Substitution Chord

Quick Sketch

Swap out one of your characters functionally for another. See what transpires.

When to Use

When you already have a first draft. Additionally, when other methods have failed, you're at your wits end, or you'd just like to ask yourself "what if."

Substitution

"A chord that can be substituted for another while retaining its harmonic function," is a substitution chord according to the Harvard Concise Dictionary of Music and Musicians. In general, the idea is that the chord is not uncomplimentary to what surrounds it. It doesn't stand out. It fits, but it does change things contextually.

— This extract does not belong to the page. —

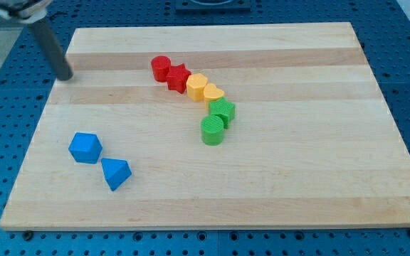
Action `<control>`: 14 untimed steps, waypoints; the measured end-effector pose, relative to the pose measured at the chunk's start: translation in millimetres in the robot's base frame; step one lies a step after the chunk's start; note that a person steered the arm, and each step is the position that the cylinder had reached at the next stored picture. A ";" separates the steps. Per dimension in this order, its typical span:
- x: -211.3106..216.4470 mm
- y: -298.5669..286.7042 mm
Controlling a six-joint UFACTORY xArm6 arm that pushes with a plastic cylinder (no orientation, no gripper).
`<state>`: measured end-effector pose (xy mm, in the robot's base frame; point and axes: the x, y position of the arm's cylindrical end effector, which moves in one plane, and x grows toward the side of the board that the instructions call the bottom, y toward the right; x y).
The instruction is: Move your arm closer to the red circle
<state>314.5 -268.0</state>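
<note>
Eight blocks: on the bench (276, 178), six in a curved chain.
Progress: approach not finished; gap left to close.
Red circle (161, 67): chain's upper-left end, touching the red star (177, 77).
My tip (65, 75): near bench's left edge, well apart, left of the circle.
Gripper: none fitted; rod held nothing.
Others: blue pair at lower left, untouched.

Bright even light, soft short shadows under blocks, rod (48, 43) slightly motion-blurred.
</note>
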 end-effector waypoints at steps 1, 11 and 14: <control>-13.7 37.9; -37.8 116.0; -61.6 150.8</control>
<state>252.9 -117.2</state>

Unlike the Chord exercise previously, this exercise asks you to not simply change one of the notes within a chord -- a meaningful but overall subtle change -- or even add a new note to an existing chord -- altering the feeling, but not the root -- this exercise asks you to completely replace the existing chord with a completely different chord. It asks you to replace a character and try to retain largely the same overall play.

Exercise

  1. Re-read your script
  2. Remove one of your characters and replace them with a new character that retains the general function of the previous character.

    The function retained can be plot based or anything else.

  3. Re-write your script and see how this changes your script.

Reflect

Changing one of the characters in your play is difficult. Perhaps you'd grown attached to the domineering attitude of Blake the Unshaven Heathen and you're understandably hesitant to replace good old Blake with the agile Bambi the Brainy Barbie of Suburbia. (Or, perhaps it didn't work at all). But perhaps -- just perhaps -- you encountered a change in another character that led to something interesting. Perhaps you found a moment, a line, a scene, a feeling or otherwise that you'd can't imagine not including in your final draft.